# EXERCISE AIM
A verbatim transcription of the listing below is required, without its pictures.

# DATASET CONTENT

"""

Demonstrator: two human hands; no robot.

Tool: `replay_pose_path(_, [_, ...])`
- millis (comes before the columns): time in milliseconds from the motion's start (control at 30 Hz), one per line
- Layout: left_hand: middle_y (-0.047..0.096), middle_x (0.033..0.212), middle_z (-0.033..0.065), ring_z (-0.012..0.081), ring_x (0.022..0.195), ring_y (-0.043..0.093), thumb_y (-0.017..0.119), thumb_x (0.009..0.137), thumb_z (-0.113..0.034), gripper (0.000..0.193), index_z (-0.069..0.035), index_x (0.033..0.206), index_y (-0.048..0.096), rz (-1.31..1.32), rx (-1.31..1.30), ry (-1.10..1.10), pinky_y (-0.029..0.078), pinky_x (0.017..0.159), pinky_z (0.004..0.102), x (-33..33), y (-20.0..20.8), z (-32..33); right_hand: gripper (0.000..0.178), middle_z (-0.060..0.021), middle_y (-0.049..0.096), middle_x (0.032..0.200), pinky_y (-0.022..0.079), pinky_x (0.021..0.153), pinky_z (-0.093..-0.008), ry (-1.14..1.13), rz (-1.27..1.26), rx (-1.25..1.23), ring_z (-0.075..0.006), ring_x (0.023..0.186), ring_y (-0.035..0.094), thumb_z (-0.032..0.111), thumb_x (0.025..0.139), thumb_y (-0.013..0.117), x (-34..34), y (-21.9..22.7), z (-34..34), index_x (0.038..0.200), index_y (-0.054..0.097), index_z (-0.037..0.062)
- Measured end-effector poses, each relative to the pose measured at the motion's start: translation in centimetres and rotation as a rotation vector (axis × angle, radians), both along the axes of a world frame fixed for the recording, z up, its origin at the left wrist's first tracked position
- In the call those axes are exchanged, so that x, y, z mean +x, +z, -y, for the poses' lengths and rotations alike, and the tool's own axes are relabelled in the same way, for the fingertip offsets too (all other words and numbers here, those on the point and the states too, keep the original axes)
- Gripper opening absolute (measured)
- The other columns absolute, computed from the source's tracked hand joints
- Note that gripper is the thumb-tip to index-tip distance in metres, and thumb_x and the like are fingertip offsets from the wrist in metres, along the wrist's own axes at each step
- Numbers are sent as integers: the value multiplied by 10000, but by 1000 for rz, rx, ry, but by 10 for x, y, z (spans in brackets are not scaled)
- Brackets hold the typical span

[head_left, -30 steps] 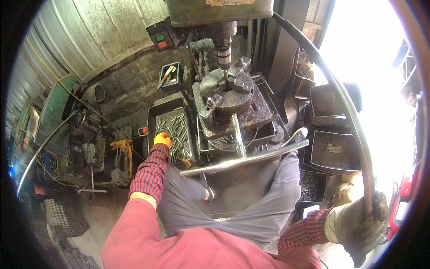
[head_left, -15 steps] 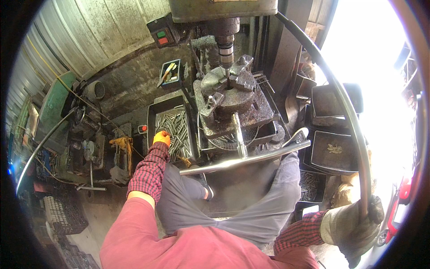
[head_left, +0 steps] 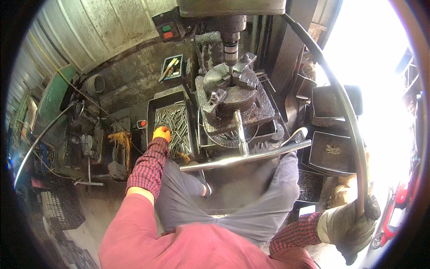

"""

# SOLUTION FOR THIS EXERCISE
Demonstrator: two human hands; no robot.

Tool: `replay_pose_path(_, [_, ...])`
- millis (comes before the columns): time in milliseconds from the motion's start (control at 30 Hz), one per line
- Layout: left_hand: middle_y (-0.047..0.096), middle_x (0.033..0.212), middle_z (-0.033..0.065), ring_z (-0.012..0.081), ring_x (0.022..0.195), ring_y (-0.043..0.093), thumb_y (-0.017..0.119), thumb_x (0.009..0.137), thumb_z (-0.113..0.034), gripper (0.000..0.193), index_z (-0.069..0.035), index_x (0.033..0.206), index_y (-0.048..0.096), rz (-1.31..1.32), rx (-1.31..1.30), ry (-1.10..1.10), pinky_y (-0.029..0.078), pinky_x (0.017..0.159), pinky_z (0.004..0.102), x (-33..33), y (-20.0..20.8), z (-32..33); right_hand: gripper (0.000..0.178), middle_z (-0.060..0.021), middle_y (-0.049..0.096), middle_x (0.032..0.200), pinky_y (-0.022..0.079), pinky_x (0.021..0.153), pinky_z (-0.093..-0.008), ry (-1.14..1.13), rz (-1.27..1.26), rx (-1.25..1.23), ring_z (-0.075..0.006), ring_x (0.023..0.186), ring_y (-0.035..0.094), thumb_z (-0.032..0.111), thumb_x (0.025..0.139), thumb_y (-0.013..0.117), x (-34..34), y (-21.9..22.7), z (-34..34), index_x (0.038..0.200), index_y (-0.054..0.097), index_z (-0.037..0.062)
- Measured end-effector poses, each relative to the pose measured at the motion's start: translation in centimetres and rotation as a rotation vector (axis × angle, radians), both along the axes of a world frame fixed for the recording, z up, its origin at the left wrist's first tracked position
- In the call those axes are exchanged, so that x, y, z mean +x, +z, -y, for the poses' lengths and rotations alike, and the tool's own axes are relabelled in the same way, for the fingertip offsets too (all other words and numbers here, those on the point and the states too, keep the original axes)
- Gripper opening absolute (measured)
- The other columns absolute, computed from the source's tracked hand joints
- Note that gripper is the thumb-tip to index-tip distance in metres, and thumb_x and the like are fingertip offsets from the wrist in metres, along the wrist's own axes at each step
- Numbers are sent as integers: the value multiplied by 10000, but by 1000 for rz, rx, ry, but by 10 for x, y, z (spans in brackets are not scaled)
- Brackets hold the typical span

[head_left, -30 steps] 
[head_left, -15 steps] 
[head_left, +0 steps] 

The exercise requires nothing else.